I haven't seen a 73 Chevelle SS since forever!

This is the back end of my 65
img_442492_0_8dc58fad40ef572635af444e0265273f.jpg
 
Tom52 said:
We have a home valued at about $350,000 and have no mortgage for about the last 10 years. We live in a very popular town, Naperville, IL, which has been rated either 1,2 or 3 as the best small city to live in the USA that last three years running. Thing is, we moved here almost 20 years ago from Iowa and have never really cared for the area, too expensive and too much congestion, but the pay is too good and my career somewhat too specialized to easily consider relocation.

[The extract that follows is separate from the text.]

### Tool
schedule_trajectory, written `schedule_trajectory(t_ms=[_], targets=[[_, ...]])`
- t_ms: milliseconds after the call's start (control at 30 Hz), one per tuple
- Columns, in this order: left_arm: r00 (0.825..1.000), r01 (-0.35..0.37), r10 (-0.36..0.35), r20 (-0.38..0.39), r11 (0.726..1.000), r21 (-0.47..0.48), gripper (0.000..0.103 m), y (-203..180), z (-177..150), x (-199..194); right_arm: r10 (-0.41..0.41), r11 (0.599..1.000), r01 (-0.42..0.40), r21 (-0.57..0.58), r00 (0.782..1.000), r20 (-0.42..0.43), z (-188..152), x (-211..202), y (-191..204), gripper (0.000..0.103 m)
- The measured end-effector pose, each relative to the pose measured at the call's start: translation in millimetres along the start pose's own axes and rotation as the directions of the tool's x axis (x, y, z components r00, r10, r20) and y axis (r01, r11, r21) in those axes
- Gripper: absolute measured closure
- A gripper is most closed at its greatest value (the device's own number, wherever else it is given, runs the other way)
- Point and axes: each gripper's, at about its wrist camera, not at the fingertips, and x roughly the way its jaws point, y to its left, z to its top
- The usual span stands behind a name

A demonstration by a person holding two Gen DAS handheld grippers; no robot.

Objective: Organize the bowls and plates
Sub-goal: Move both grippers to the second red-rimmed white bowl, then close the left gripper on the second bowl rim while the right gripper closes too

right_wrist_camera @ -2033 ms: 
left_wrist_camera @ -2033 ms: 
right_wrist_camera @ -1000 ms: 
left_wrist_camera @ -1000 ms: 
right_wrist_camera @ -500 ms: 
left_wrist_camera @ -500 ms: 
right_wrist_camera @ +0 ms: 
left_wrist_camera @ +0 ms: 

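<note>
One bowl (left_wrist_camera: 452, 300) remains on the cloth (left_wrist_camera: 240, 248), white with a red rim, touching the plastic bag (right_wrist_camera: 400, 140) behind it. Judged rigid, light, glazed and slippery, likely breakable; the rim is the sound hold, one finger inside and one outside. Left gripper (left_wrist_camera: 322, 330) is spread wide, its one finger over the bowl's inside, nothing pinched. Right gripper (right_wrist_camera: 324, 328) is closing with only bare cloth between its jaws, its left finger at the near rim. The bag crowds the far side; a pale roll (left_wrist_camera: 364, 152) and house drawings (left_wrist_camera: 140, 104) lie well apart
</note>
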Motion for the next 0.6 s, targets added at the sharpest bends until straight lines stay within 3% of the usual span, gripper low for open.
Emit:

Hey there Tom. My wife and I live in Montgomery, though we often drive over to Naperville for the restaurants.. pretty nice selection over there :)

We know exactly what you're talking about with the whole traffic / expensive, etc. It's a "good" place to live, as in good restaurants, good neighborhoods, good houses, good businesses nearby, but I don't know really anyone who loves the area. Just about everyone in the area (naperville, aurora, etc) all plan on moving out once they retire.

Anyway, I think everyone else has given some good advice. I just wanted to say hello from a neighbor :)

Dave
 
Hi Ceberon, Montgomery huh?, I must work in you back yard. My office is in Oswego, in the Kendall Point Business Park right on US 34. It's the big blue and white building you can see from the highway. The internet has made the world a bit smaller hasn't it?
 
Tom52 said:
Hi Ceberon, Montgomery huh?, I must work in you back yard. My office is in Oswego, in the Kendall Point Business Park right on US 34. It's the big blue and white building you can see from the highway. The internet has made the world a bit smaller hasn't it?

Small world, I pass that location quite often (often heading to restaurants in Naperville, since our area doesn't have much yet). Funny stuff. I'd ask you if there were any openings there, but I seem to remember you mentioning something about your position possibly not lasting more than a couple years, so maybe I shouldn't be so interested :) A 5 minute drive to work would be pretty fun.
 
Hey Tom,
We have always lived below our means, and saved money

IMHO this is the most important clause in your posts. You obviously know how to manage youy money, your mortgage is paid off, you have substantial savings/investments, and you are a planner. Continue what you have been doing up until now, evaluate all of the free advice that you can scoop up (but remember what you paid for it) and relax.